- [DIRECTIONS] Only lines containing the word "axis" belong in the answer; copy each one from the records.
***** RECORDS SHOWN *****
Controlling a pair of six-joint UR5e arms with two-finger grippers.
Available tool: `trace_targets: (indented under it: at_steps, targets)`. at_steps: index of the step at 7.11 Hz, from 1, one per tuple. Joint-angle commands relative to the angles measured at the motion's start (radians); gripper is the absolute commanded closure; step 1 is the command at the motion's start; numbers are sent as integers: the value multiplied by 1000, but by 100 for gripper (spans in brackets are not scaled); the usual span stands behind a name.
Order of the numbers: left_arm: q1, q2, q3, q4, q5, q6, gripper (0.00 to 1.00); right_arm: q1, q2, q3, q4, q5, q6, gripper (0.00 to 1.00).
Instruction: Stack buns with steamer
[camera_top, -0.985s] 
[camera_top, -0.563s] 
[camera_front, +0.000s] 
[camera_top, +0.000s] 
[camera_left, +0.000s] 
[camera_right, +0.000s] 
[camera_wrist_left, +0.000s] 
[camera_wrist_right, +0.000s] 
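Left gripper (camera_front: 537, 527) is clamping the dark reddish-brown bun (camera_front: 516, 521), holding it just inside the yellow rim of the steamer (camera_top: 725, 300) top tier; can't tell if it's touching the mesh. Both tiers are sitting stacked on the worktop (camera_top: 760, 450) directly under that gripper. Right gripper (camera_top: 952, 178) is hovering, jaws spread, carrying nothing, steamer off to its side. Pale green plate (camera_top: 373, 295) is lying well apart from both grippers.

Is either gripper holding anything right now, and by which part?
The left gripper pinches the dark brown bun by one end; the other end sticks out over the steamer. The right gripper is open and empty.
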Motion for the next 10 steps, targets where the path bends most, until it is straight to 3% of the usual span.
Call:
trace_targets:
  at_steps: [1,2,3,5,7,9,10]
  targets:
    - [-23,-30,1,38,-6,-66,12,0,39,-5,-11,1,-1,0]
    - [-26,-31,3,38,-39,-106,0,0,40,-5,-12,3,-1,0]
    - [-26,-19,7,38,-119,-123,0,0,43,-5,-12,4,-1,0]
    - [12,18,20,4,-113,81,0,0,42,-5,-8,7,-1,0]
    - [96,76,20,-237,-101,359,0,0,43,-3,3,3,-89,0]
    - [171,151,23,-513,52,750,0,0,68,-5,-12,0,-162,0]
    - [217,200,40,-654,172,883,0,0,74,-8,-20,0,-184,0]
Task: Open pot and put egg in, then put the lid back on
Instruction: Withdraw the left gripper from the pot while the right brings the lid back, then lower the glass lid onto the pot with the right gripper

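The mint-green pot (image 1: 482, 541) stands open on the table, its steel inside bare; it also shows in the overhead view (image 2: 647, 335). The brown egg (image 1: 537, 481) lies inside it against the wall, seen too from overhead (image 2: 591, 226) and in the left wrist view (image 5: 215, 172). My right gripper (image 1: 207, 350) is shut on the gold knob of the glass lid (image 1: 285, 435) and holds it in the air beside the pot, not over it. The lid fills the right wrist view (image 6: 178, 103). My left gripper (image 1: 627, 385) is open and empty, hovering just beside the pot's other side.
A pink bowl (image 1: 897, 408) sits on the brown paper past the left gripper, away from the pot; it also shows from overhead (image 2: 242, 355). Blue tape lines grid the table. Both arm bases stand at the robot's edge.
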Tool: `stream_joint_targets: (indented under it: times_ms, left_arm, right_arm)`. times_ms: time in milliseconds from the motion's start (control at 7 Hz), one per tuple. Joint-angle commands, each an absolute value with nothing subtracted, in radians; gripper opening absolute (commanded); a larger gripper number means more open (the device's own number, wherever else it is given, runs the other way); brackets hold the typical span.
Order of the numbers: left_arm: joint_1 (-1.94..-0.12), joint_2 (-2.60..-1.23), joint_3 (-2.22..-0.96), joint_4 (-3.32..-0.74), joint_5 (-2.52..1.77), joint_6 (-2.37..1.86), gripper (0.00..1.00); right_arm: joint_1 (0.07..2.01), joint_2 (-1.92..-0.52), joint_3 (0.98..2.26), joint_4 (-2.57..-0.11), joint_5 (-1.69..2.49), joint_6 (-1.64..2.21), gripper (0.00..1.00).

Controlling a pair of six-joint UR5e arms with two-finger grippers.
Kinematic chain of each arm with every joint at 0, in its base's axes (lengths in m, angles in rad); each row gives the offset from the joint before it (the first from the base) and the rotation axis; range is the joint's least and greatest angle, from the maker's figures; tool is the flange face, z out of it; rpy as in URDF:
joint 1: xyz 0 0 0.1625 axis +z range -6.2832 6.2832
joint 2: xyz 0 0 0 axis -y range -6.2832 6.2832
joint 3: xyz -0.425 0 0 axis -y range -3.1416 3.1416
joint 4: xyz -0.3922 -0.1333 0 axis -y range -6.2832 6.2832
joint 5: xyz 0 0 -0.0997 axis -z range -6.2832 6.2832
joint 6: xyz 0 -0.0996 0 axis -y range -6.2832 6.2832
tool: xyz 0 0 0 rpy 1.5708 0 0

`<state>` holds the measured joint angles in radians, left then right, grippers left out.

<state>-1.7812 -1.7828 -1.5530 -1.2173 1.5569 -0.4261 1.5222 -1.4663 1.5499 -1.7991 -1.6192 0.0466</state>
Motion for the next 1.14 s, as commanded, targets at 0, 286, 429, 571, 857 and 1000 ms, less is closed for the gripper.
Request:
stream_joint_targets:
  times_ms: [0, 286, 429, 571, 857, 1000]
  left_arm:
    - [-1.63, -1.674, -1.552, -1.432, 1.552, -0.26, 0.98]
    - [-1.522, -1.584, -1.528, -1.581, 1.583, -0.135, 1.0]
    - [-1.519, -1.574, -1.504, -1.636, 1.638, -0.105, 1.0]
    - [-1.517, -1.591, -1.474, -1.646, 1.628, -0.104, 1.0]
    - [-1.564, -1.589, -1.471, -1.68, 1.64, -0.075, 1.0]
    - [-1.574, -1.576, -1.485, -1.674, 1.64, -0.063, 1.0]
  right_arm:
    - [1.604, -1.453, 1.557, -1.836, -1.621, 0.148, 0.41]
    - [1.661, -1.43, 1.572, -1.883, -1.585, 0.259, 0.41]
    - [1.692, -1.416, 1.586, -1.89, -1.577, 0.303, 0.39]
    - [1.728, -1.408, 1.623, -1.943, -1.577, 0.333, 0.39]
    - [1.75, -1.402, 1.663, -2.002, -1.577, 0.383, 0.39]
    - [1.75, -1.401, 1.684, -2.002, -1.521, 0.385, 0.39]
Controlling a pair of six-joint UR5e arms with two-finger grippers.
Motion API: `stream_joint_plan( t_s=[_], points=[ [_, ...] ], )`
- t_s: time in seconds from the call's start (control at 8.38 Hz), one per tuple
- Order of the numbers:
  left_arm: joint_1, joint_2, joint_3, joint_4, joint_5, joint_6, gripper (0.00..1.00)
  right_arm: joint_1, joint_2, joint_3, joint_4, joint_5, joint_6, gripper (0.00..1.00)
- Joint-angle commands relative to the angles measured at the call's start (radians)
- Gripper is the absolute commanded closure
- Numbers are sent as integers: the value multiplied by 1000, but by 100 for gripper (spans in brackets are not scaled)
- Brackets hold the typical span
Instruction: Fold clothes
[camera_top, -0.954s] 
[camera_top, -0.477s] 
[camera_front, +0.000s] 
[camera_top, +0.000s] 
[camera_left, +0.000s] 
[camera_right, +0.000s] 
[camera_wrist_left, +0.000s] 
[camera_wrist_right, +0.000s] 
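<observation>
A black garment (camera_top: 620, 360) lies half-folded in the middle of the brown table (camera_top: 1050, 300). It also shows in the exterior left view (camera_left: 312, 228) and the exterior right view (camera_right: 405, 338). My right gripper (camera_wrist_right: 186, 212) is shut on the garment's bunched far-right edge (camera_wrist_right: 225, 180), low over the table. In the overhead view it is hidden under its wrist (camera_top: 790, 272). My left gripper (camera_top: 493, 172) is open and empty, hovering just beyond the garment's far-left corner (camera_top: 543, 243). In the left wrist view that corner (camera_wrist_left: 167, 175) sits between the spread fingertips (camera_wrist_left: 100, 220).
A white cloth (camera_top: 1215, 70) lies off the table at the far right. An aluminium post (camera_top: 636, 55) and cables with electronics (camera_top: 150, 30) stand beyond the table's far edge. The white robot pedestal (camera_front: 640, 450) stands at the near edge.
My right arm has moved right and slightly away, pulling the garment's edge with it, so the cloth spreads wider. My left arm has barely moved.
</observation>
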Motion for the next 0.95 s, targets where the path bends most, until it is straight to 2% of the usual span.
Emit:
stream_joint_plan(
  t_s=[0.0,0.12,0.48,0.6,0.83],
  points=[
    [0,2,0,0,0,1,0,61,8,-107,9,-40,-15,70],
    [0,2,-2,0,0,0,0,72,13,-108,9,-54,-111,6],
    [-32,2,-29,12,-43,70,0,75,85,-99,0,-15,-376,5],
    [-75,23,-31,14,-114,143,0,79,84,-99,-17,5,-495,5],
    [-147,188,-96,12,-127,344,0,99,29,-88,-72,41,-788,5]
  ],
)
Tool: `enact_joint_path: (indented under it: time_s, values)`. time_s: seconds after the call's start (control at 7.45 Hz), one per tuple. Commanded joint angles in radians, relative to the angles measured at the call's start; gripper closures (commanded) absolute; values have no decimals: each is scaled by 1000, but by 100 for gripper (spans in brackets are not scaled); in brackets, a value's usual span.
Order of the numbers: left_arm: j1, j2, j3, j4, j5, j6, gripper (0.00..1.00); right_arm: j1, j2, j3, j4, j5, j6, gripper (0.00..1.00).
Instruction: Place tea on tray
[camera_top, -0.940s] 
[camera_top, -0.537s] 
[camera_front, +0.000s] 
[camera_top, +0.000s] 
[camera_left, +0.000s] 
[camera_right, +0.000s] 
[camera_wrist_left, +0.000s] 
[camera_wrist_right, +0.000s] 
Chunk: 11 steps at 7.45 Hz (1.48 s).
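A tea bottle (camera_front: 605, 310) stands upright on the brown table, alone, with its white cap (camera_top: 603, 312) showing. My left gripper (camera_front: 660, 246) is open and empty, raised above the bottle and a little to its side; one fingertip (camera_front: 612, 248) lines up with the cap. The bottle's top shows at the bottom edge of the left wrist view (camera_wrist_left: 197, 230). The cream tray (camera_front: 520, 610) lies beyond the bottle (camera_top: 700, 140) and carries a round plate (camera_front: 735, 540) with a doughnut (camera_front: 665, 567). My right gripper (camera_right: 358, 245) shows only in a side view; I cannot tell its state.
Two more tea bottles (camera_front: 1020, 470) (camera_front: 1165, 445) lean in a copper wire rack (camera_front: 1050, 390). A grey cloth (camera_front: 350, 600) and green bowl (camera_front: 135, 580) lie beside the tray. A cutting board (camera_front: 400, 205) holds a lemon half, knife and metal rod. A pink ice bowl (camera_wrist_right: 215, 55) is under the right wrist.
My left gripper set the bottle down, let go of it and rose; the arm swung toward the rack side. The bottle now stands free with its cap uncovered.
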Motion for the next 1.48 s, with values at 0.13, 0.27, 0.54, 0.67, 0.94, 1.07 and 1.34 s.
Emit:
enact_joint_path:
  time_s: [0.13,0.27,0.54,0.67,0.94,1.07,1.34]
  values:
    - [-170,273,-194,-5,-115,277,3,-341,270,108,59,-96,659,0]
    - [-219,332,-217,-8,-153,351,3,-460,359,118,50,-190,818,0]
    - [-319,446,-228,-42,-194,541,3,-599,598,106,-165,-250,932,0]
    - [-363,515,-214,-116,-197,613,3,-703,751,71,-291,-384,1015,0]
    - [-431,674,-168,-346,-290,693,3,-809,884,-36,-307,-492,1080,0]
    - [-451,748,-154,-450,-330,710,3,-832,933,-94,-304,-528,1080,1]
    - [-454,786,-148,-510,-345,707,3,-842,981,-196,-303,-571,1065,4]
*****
- [ANSWER BELOW]
Kinematic chain of each arm with every joint at 0, in its base's axes (lengths in m, angles in rad); each row gives the offset from the joint before it (the first from the base) and the rotation axis; range is the joint's least and greatest angle, from the maker's figures; tool is the flange face, z out of it; rpy as in URDF:
joint 1: xyz 0 0 0.1625 axis +z range -6.2832 6.2832
joint 2: xyz 0 0 0 axis -y range -6.2832 6.2832
joint 3: xyz -0.425 0 0 axis -y range -3.1416 3.1416
joint 4: xyz -0.3922 -0.1333 0 axis -y range -6.2832 6.2832
joint 5: xyz 0 0 -0.0997 axis -z range -6.2832 6.2832
joint 6: xyz 0 -0.0996 0 axis -y range -6.2832 6.2832

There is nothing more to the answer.